New York Mayor Michael Bloomberg reported "no reports of significant damage or injuries in New York City at this time."
A mild tremor was even felt by NBC reporters with President Barack Obama during his vacation on Martha's Vineyard, an island off Massachusetts.
In Charleston, W.Va., hundreds of workers left the state Capitol building and employees at other downtown office buildings were asked to leave temporarily.
"The whole building shook," said Jennifer Bundy, a spokeswoman for the state Supreme Court. "You could feel two different shakes. Everybody just kind of came out on their own."
In Ohio, office buildings swayed in Columbus and Cincinnati, and the press box at the Cleveland Indians' Progressive Field shook. At least one building near the Statehouse was evacuated in downtown Columbus.
In downtown Baltimore, Md., the quake sent office workers into the streets, where lamp posts swayed slightly as they called family and friends to check in.
Amtrak reported train service along the Northeast Corridor between Baltimore and Washington, was operating at reduced speeds as crews inspected the lines.
More about the quake at breakingnews.com
The earthquake’s epicenter was near Mineral, Va., the USGS reported. It struck at 1:51 p.m. ET.

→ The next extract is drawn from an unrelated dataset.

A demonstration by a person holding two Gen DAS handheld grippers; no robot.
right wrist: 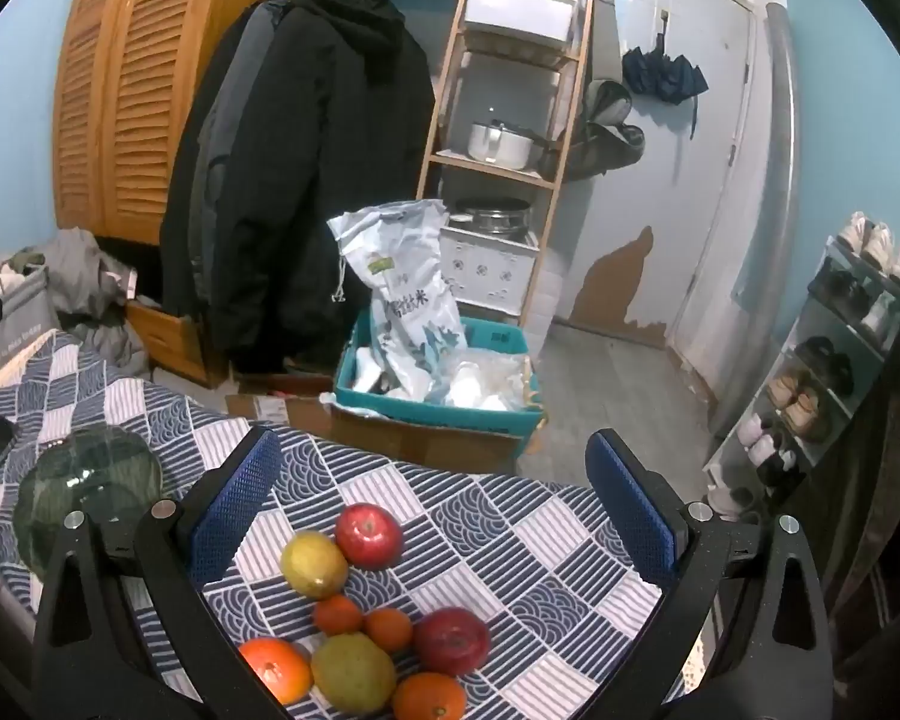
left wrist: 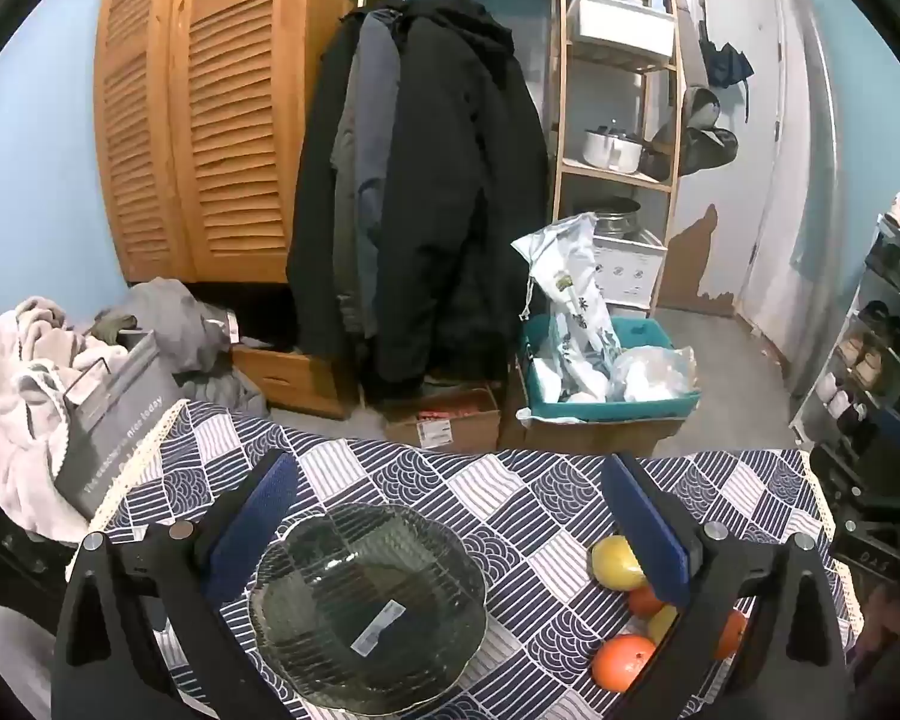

In Mineral, the roof of the town hall collapsed in the quake.
East Coast earthquakes are far less common than in the West, but they tend to be felt over a broad area. That's because the crust is not as mangled and fractured, allowing seismic waves to travel without interruption.
"The waves are able to reverberate and travel pretty happily out for miles," said USGS seismologist Susan Hough.
At NBC's Washington bureau, it took a few seconds for staffers to realize what was going on, with people asking one another if it was an earthquake.
No alarms sounded but people then began rushing out, congregating in front of the building as they would for a fire drill.
PhotoBlog: Quake felt across East
Outside the building, people tried making calls, but no one could get service.
Next door, staffers for the Department of Homeland Security evacuated their building.
"I was probably in three earthquakes in Los Angeles," said NBC news producer Mark Miano, "and this was by far the strongest I’ve ever felt."
Small quake has big reach
The D.C. area last felt an earthquake on July 16, 2010, when a 3.6 magnitude quake struck.
The USGS said the quake was not related to one in Colorado on Monday.
The Associated Press, Reuters as well as NBC's Jim Miklaszewski and msnbc.com's Kara Kearns contributed to this report.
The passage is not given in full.